#### What to do:
Nothing but a verbatim copy of the data, minus the images, should be returned.
=== Collected data ===
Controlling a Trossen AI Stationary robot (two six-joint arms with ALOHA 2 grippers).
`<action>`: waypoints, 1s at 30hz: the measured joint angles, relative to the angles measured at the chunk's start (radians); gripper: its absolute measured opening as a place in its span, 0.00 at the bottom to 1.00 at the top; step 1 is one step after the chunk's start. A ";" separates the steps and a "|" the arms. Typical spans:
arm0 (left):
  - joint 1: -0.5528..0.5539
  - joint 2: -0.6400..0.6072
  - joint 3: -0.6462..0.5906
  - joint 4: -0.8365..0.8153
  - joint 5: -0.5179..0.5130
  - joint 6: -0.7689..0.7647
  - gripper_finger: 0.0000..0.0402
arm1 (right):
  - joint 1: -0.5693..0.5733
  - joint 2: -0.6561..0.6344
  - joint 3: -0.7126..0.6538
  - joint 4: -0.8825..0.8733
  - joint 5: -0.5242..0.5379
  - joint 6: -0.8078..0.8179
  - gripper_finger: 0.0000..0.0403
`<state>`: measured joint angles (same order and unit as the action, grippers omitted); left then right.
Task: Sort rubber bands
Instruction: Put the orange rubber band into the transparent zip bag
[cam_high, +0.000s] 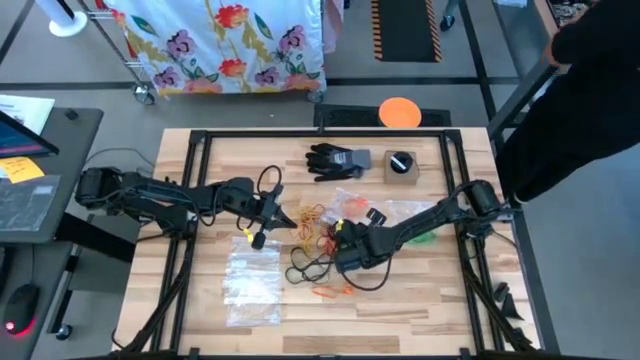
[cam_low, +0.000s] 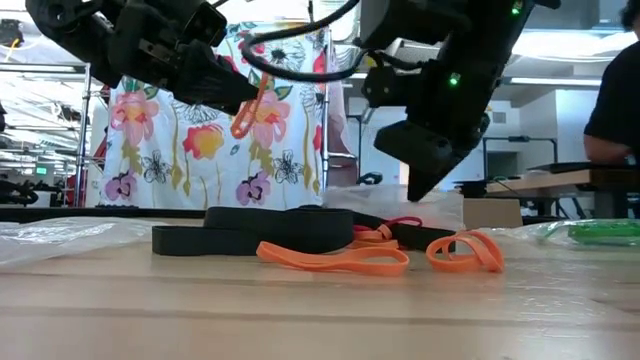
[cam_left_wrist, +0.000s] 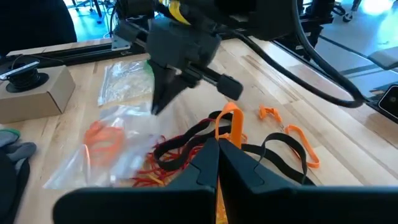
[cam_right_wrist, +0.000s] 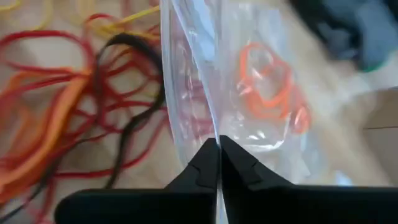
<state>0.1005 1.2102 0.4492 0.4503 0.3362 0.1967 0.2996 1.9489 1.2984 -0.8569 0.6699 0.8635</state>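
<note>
The loose rubber bands (cam_right_wrist: 68, 112) are blurred in the right wrist view and cut off at two picture edges. Part of the clear bag (cam_right_wrist: 249, 93) is blurred too, and its far end is lost past the edge. In the high view the pile (cam_high: 312, 222) is too small for single loops to be counted. In the low view the right gripper's (cam_low: 420, 185) fingertips are hidden behind the bag. A person (cam_low: 615, 90) is cut off by the picture's edge.
</note>
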 joint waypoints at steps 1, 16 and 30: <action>0.000 0.000 0.000 0.000 0.007 0.000 0.00 | 0.000 -0.003 0.010 -0.023 0.023 0.000 0.01; -0.001 0.000 0.000 0.250 0.104 -0.008 0.00 | -0.046 -0.304 0.151 -0.008 -0.133 -0.393 0.00; -0.009 0.087 0.217 0.402 0.089 -0.002 0.00 | -0.276 -0.438 -0.098 0.411 -0.612 -0.475 0.00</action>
<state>0.0917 1.2974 0.6664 0.8522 0.4255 0.1942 0.0237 1.5110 1.2000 -0.4458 0.0574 0.3885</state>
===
#### Expected output:
Controlling a Trossen AI Stationary robot (two six-joint arms with ALOHA 2 grippers).
`<action>`: waypoints, 1s at 30hz: the measured joint angles, relative to the angles measured at the chunk's start (radians); gripper: its absolute measured opening as a place in its span, 0.00 at the bottom to 1.00 at the top; step 1 is one step after the chunk's start. A ";" separates the steps and a "|" the arms. Typical spans:
arm0 (left):
  - joint 1: -0.5528..0.5539
  - joint 2: -0.6400..0.6072
  - joint 3: -0.6462..0.5906
  - joint 4: -0.8365..0.8153
  - joint 5: -0.5179..0.5130
  - joint 6: -0.7689..0.7647
  - gripper_finger: 0.0000..0.0402
arm1 (right):
  - joint 1: -0.5693..0.5733
  - joint 2: -0.6561..0.6344
  - joint 3: -0.7126..0.6538
  - joint 4: -0.8825..0.8733
  - joint 5: -0.5242..0.5379
  - joint 6: -0.8078..0.8179
  - gripper_finger: 0.0000..0.0403
`<state>`: measured joint angles (same order and unit as the action, grippers omitted); left then right.
Task: Sort rubber bands
Instruction: Put the orange rubber band into the transparent zip bag
[cam_high, +0.000s] 
[cam_low, +0.000s] 
[cam_left_wrist, +0.000s] 
[cam_right_wrist, +0.000s] 
<state>0.1005 1.2102 0.4492 0.4503 0.3362 0.1967 0.2996 1.9489 1.2984 -0.8569 0.6699 0.8635</state>
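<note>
The loose rubber bands (cam_right_wrist: 68, 112) are blurred in the right wrist view and cut off at two picture edges. Part of the clear bag (cam_right_wrist: 249, 93) is blurred too, and its far end is lost past the edge. In the high view the pile (cam_high: 312, 222) is too small for single loops to be counted. In the low view the right gripper's (cam_low: 420, 185) fingertips are hidden behind the bag. A person (cam_low: 615, 90) is cut off by the picture's edge.
</note>
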 joint waypoints at steps 1, 16 and 30: <action>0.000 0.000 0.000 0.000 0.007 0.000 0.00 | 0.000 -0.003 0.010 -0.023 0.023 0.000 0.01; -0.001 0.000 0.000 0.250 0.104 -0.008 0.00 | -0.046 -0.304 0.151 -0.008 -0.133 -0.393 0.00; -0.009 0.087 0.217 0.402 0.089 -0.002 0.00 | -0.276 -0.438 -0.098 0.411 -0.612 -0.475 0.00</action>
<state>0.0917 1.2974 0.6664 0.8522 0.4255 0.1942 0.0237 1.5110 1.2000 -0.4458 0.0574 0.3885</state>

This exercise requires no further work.